__Task instructions__.
When the line with "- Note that" turns up below, begin repeating exactly, and carry on through the line with "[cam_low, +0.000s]"; no pictures go into the copy.

-*-

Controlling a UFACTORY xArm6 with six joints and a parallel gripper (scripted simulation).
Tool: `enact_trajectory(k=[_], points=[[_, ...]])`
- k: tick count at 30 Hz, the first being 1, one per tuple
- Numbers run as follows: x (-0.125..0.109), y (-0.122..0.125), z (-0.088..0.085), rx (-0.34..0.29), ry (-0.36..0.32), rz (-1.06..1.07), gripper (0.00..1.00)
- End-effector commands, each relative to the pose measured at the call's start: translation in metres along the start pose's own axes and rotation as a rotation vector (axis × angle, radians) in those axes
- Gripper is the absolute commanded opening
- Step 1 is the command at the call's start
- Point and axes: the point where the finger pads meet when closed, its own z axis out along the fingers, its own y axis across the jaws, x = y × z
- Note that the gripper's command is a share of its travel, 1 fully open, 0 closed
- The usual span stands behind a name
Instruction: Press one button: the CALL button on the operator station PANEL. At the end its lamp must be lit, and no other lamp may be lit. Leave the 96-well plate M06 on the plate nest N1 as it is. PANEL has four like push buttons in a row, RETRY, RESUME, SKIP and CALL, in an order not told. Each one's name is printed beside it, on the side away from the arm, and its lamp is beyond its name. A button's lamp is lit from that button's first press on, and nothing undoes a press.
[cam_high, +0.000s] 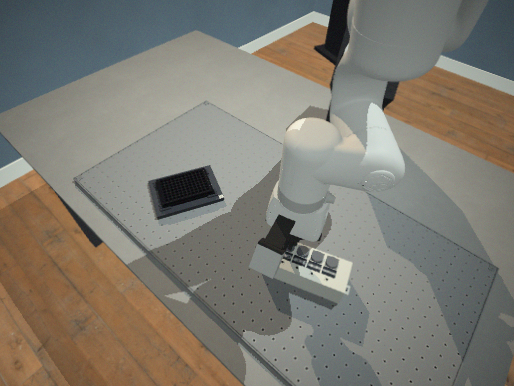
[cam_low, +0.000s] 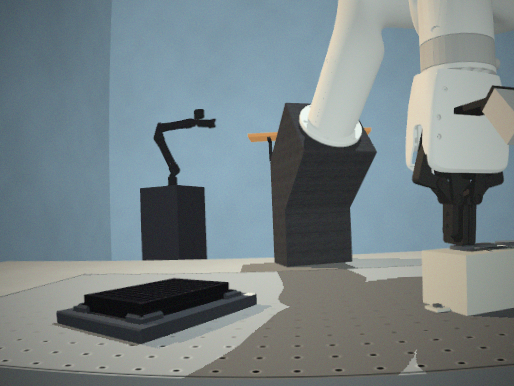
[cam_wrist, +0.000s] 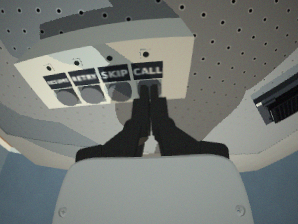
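Black fingers, pressed together and gripping nothing, are touching the CALL button (cam_wrist: 149, 88) at one end of PANEL (cam_high: 320, 283)'s row.

The cream PANEL (cam_high: 320, 283) is showing grey round buttons (cam_high: 317, 256) and black name strips (cam_wrist: 147, 70) lettered in white. The black gripper (cam_wrist: 148, 100) is hanging from a white arm (cam_high: 345, 150). The black 96-well plate M06 (cam_high: 183, 187) is sitting in dark grey nest N1 (cam_low: 165, 320) on a pale grey board (cam_high: 125, 200) dotted with dark holes.
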Motion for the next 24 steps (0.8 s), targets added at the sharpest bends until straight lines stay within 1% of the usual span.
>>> enact_trajectory(k=[1, 5, 24], points=[[0.0007, 0.0002, 0.003, 0.023, 0.084, -0.001, 0.0], [0.0009, 0.0001, 0.0052, 0.023, 0.084, -0.001, 0.0], [0.0009, 0.0001, 0.0052, 0.023, 0.084, -0.001, 0.0]])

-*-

__Reply to the task__.
- Note that the gripper's command is a share of its travel, 1 fully open, 0 closed
- The usual span stands behind a name
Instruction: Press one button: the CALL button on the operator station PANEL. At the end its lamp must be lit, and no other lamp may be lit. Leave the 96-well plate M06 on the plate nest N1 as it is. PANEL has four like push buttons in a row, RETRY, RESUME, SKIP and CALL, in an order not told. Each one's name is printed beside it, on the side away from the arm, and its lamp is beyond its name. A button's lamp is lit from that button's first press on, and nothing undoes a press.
[cam_high, +0.000s] 
[cam_low, +0.000s] 

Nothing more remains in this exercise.